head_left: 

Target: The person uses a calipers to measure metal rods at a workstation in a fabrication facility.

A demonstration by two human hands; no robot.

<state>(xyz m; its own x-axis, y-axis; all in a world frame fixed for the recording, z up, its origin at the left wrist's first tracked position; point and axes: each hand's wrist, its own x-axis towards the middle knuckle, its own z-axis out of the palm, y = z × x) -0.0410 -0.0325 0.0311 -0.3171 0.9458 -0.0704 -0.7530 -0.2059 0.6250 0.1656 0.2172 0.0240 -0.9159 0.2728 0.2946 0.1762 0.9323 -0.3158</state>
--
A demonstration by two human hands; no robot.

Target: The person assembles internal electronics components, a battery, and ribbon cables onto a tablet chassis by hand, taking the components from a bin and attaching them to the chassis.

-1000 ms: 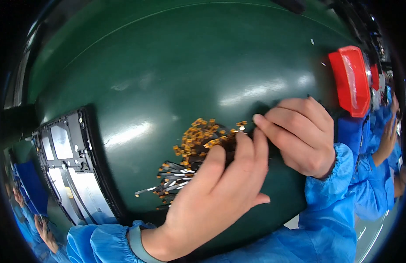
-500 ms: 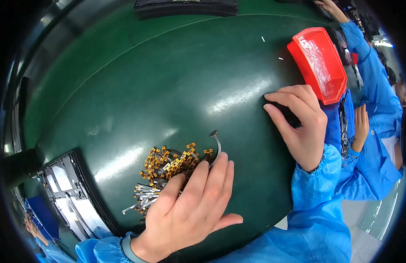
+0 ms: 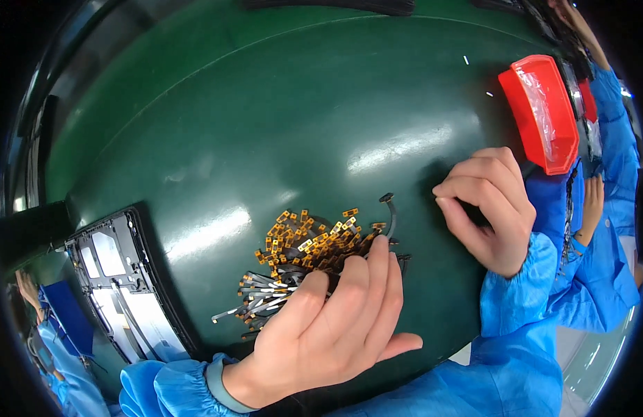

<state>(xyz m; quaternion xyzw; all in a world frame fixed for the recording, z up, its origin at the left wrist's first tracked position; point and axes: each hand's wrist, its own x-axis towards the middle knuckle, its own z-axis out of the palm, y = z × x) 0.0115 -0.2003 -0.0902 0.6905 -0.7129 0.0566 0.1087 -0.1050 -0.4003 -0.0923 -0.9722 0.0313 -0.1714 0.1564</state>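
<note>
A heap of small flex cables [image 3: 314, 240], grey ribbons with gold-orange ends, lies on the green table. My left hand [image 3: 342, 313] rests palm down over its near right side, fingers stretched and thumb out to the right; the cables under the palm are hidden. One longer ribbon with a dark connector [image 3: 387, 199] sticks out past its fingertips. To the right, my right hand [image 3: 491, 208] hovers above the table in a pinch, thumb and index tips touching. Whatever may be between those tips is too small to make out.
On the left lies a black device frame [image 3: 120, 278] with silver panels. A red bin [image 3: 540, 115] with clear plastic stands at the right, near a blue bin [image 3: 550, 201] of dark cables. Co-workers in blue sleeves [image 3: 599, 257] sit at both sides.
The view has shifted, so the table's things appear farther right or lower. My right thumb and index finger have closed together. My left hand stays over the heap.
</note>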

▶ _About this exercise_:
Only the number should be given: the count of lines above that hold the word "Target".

▶ _Output for this task_:
2